Autonomous Vision-Based Laboratory Screening
SOLIS as an autonomous solubility screening platform leverages a three-stage architecture (Pizzuto et al., 2022):
- Image Acquisition: Eye-in-hand RGB camera on a 7-DOF robotic manipulator (Franka Emika Panda) for flexible sample imaging.
- Segmentation: Mask R–CNN (ResNet backbone) for vial region of interest extraction.
- Classification: Deep CNN (ResNet, VGG, Inception, Densenet architectures, transfer learning, feature extraction/fine-tuning) for dissolved/undissolved binary prediction.
Empirical results using real-lab datasets show 99.13% test accuracy in solubility determination, confirming the effectiveness of the cascaded segmentation–classification pipeline, even under variable illumination and scene clutter.
6. Applications and Scientific Impact
SOLIS architectures advance research capabilities in multiple domains:
- In solar physics, they produce physically consistent global magnetic field models, enable synoptic mapping of current helicity (including hemispheric and field-strength–dependent variations (Gosain et al., 2013)), and support multi-instrument calibration and cross-validation.
- In astrochemistry, spatially resolved line imaging with high spectral resolution enables detailed studies of chemical evolution in star-forming regions, abundance diagnostics, and insight into planetary system formation environments (Codella et al., 2021).
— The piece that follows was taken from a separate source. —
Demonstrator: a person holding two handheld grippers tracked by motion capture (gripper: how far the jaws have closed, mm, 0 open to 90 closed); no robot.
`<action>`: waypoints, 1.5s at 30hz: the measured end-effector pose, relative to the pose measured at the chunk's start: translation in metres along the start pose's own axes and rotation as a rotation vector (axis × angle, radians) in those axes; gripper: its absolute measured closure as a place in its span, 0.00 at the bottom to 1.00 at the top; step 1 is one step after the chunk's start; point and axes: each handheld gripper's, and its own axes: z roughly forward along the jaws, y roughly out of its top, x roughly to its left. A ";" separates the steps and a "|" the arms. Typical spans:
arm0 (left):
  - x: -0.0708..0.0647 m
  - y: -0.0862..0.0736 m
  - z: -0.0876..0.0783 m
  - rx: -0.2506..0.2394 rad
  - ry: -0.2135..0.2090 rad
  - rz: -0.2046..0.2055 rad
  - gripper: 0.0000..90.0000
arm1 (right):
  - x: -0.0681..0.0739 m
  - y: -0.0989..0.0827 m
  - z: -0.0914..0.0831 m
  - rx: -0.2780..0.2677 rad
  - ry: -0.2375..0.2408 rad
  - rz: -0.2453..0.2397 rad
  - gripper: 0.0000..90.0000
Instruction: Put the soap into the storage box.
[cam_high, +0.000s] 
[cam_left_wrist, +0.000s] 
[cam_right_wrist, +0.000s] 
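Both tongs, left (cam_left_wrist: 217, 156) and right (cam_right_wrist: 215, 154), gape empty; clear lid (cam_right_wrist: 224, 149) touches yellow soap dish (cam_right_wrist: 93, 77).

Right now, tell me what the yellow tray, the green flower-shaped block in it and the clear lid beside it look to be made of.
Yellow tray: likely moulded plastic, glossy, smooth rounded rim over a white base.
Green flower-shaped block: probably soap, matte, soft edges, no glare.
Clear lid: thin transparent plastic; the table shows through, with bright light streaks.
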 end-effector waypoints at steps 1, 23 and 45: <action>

- In computational sciences and laboratory automation, modular pipelines for scalable deployment, GPU resource optimization, and autonomous real-world vision systems contribute to the development of reliable, autonomous experimentation platforms with rigorous performance guarantees (Ciobanu et al., 2021, Pizzuto et al., 2022).
The design choices—rigorous uncertainty quantification, flexible data/model handling, computational parallelization, and robust calibration—render SOLIS frameworks exemplary for integrated, high-throughput scientific discovery pipelines across physics, chemistry, and engineering.